Sequestro preventivo: la responsabilità del professionista nella frode fiscale
Il sequestro preventivo rappresenta uno degli strumenti più incisivi a disposizione dell’autorità giudiziaria per contrastare i reati tributari. In una recente pronuncia, la Corte di Cassazione ha chiarito i confini della responsabilità del consulente fiscale che, attraverso l’apposizione del visto di conformità, agevola la creazione di crediti IVA inesistenti. Il caso analizzato riguarda un sistema fraudolento complesso, basato sull’utilizzo di società prive di reale operatività, finalizzato a generare vantaggi fiscali indebiti.
Il caso: crediti IVA fittizi e società cartiere
La vicenda trae origine da un’indagine su un sodalizio criminale dedito alla creazione di documentazione falsa e all’emissione di fatture per operazioni inesistenti. Al centro della frode vi era una società definita come “cartiera”, gestita da un soggetto apicale ma formalmente intestata a prestanome privi di competenze commerciali. Il consulente coinvolto aveva il compito di presentare le dichiarazioni fiscali e apporre il visto di conformità su crediti IVA milionari, successivamente azzerati solo dopo l’intervento della Guardia di Finanza.
La difesa del consulente e il ruolo del professionista
Il professionista ha impugnato il provvedimento di sequestro preventivo, sostenendo di aver agito in buona fede e di essersi limitato a verificare la corrispondenza formale dei dati. La difesa ha inoltre evidenziato come il consulente avesse provveduto all’annullamento delle dichiarazioni IVA contestate. Tuttavia, i giudici di merito hanno ritenuto tali argomentazioni insufficienti a escludere il coinvolgimento consapevole nell’illecito.
La decisione della Corte di Cassazione
La Suprema Corte ha dichiarato inammissibile il ricorso, confermando la legittimità della misura cautelare reale. Secondo gli Ermellini, il tribunale ha correttamente motivato la sussistenza del reato e la consapevolezza del consulente. Gli elementi probatori, tra cui numerose intercettazioni telefoniche, hanno mostrato una frequenza di contatti anomala tra il professionista e il capo dell’organizzazione, con discussioni relative ai compensi parametrati proprio sull’entità dei crediti asseverati.
Il pericolo di dispersione dei beni
Un punto cruciale della decisione riguarda il cosiddetto periculum in mora. La Corte ha sottolineato come la donazione di due unità immobiliari effettuata dal consulente in favore della propria madre, avvenuta pochi giorni dopo l’emissione del decreto di sequestro, costituisca una prova evidente della volontà di sottrarre i beni alla giustizia. Tale condotta rende legittima l’applicazione della misura cautelare per garantire l’efficacia della futura confisca.
Le motivazioni
Le motivazioni della sentenza si fondano sulla natura non meramente formale del visto di conformità quando inserito in un contesto di palesi anomalie. La Corte ha rilevato che il consulente non poteva ignorare la natura fittizia della società cliente, considerando che la stessa risultava essere un evasore totale e che il suo amministratore formale era un soggetto del tutto estraneo al mondo imprenditoriale.
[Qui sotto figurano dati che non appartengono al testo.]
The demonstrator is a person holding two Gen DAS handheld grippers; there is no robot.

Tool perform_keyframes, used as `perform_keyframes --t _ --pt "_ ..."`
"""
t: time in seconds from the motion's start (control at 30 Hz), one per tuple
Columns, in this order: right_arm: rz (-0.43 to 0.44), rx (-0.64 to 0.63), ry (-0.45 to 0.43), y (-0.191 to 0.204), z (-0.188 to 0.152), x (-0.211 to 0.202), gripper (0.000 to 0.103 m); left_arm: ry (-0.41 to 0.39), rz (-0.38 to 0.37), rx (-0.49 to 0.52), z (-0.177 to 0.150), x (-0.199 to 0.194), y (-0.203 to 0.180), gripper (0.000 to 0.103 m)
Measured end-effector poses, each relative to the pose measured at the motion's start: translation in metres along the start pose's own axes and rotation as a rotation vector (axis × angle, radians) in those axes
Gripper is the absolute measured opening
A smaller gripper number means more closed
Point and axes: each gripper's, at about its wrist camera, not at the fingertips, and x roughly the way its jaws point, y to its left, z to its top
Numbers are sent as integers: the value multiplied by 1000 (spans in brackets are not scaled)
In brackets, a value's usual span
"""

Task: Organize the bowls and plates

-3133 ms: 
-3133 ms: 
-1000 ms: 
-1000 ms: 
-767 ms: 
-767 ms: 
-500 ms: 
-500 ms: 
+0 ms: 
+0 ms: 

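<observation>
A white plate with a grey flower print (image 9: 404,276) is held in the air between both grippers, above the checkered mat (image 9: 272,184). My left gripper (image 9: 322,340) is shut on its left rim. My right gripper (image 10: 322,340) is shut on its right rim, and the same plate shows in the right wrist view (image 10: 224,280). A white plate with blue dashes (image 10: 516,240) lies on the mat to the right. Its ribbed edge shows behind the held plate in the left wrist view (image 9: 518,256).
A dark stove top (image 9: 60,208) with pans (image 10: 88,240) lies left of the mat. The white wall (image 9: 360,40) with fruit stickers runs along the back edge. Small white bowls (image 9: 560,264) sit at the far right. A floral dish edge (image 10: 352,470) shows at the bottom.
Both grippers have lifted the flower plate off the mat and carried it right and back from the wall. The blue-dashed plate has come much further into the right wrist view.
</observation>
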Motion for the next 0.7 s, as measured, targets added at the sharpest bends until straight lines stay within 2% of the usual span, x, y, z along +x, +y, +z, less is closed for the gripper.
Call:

Inoltre, la perfetta intesa comunicativa tra il consulente e l’ideatore del sistema fraudolento, unita alla gestione dei compensi con soggetti estranei alla compagine sociale, integra il quadro della piena consapevolezza del contributo fornito al reato.
Le conclusioni
Le conclusioni della Corte evidenziano che il ricorso per cassazione contro un sequestro preventivo è limitato alla sola violazione di legge. In questo caso, l’apparato motivazionale del tribunale è stato ritenuto coerente e completo, non presentando vizi di illogicità radicale. La sentenza ribadisce che il professionista che presta la propria opera in contesti palesemente illeciti non può invocare la natura tecnica del proprio incarico per andare esente da responsabilità penale e patrimoniale, specialmente quando le sue azioni sono coordinate con i vertici di un’organizzazione criminale.
Quando un consulente risponde di frode fiscale per un visto di conformità?
Il professionista è responsabile se emerge la consapevolezza del sistema fraudolento, dimostrata da contatti diretti con i promotori dell’illecito e anomalie nella gestione dei compensi.
La cancellazione di una dichiarazione fiscale falsa evita il sequestro?
No, se l’annullamento avviene solo a seguito di perquisizioni o indagini già avviate, poiché non configura un’autonoma e spontanea dissociazione dal reato.
Cosa giustifica il pericolo di dispersione dei beni nel sequestro?
Atti di disposizione patrimoniale, come la donazione di immobili a parenti stretti compiuta a ridosso dei provvedimenti giudiziari, integrano pienamente il requisito del pericolo.